The town of Weymouth as we know it today is actually Melcombe Regis. The old town of Weymouth proper is on the other side of the harbour. There are some wonderful legacies left in the Melcombe Regis side of Weymouth, some of which are obscure and not normally noticed by the casual visitor.
Starting at the harbour, a wander into Maiden Street brings forth one of the obscure pieces of history. On the corner of Maiden Street and St. Edmund Street there is a house - it's actually the Ladies - where high up in the wall there is lodged a cannon ball. It is believed to have been fired from the Weymouth side of the harbour, probably from the Nothe, during thecivil war in 1645.

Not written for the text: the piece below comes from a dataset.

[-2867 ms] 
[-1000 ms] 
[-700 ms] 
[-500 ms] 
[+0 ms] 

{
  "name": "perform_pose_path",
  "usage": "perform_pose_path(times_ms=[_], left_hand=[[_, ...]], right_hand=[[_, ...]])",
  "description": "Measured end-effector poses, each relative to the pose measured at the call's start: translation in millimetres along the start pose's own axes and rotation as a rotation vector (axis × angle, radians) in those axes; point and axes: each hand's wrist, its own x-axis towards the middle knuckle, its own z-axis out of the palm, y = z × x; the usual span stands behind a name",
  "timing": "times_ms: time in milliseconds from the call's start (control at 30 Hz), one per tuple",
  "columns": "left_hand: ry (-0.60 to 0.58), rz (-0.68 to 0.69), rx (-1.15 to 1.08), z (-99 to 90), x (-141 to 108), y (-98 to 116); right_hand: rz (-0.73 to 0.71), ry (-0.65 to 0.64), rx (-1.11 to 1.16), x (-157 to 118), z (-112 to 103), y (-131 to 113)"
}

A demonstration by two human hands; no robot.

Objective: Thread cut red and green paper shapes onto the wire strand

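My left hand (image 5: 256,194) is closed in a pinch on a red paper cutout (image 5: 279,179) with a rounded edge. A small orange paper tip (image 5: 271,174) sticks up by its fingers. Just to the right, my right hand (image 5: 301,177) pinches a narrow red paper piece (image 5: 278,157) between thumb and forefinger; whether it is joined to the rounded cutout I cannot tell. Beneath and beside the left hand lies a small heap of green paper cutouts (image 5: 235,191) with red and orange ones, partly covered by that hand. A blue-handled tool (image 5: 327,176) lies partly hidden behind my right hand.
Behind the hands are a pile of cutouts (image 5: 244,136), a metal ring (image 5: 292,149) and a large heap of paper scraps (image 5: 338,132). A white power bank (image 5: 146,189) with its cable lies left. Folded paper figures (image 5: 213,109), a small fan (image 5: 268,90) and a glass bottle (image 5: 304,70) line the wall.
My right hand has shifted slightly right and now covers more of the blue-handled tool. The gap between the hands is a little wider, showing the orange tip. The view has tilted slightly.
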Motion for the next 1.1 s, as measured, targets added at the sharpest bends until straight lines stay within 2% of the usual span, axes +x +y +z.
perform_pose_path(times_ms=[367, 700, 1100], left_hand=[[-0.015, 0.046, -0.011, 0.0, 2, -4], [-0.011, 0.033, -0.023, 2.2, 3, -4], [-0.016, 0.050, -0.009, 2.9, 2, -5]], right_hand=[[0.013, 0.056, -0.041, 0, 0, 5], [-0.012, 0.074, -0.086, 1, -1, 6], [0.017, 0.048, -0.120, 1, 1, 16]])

House with the cannon ball, the Guildhall, the Golden Lion, the Crown Hotel
Just around the corner in St. Edmund Street is the Guildhall. This is now the Weymouth and district registry office. This Victorian building opened in 1838 replaced an earlier Guildhall that had survived from 1618. It is on the site of the original Melcombe Regis Town Hall.
Along St. Edmund Street a little further on the corner of St. Mary Street, stands the Golden Lion pub. This building dates from 1721. In a publication by De La Motte in 1789, the Golden Lion, along with the King's Head and the Crown were recommended as hotels for visitors to stay at.
Past the Golden Lion and directly ahead stands the Crown Hotel at the foot of the Town Bridge. In the nineteenth century it was a meeting place of merchants and ship's masters to trade their business. Being quite large and close to the harbour, it was ideally situated as a trading post.
The Black Dog, former Milton Arms, the White Hart
Off St. Thomas Street into New Bond Street, formerly Conygar Lane, where the new shopping area was opened in 2000, there stands one of Weymouth's oldest public houses, the White Hart. The inn dates back in part to the 15th century with later additions. It was the scene of riots against Press Gangs in 1654. In 1675 the artist Sir James Thornhill, known for the painting of the interior dome of St. Paul's Cathedral, London, was born here. He was knighted in 1720 and in 1722 he was elected a Freeman and became an MP for Melcombe Regis.
Just off St. Mary Street lies the quaint and narrow St. Alban Street formerly called Petticoat Lane. Not long ago this street was still cobbled, but being now brick paved doesn't detract from its charm. It is still a step back in time as you walk down it. Small, mostly specialised, shops line either side and it leads to the Alexandra Gardens along the seafront. About halfway down St Alban Street on the south side at the corner with New Street stands an old building that was the Milton Arms Gallery in recent years, but is now a restaurant. This building is said to be the last part of the old friary to remain and dates back to Tudor times. It takes its name from having been a public house called the Milton Arms.
Further along St. Mary Street is the pub called the Black Dog, built in the 16th century. It is known to be an old smuggling haunt and was once called The Dove. Inside, there is some interesting writing on the ceiling:
Murder.....A murder took place in front of the fireplace when John (Smoaker) Mills, and the son of a local Richard Mills snr., whipped Richard Hawkins to death in 1758. They were caught and later hung at East Grinstead.
This murder took place because Mills, an ally of the famous Hawkhurst gang of Sussex, falsely accused Richard Hawkins of an offence against his smuggling gang. It was only later that it was found that Hawkins was innocent.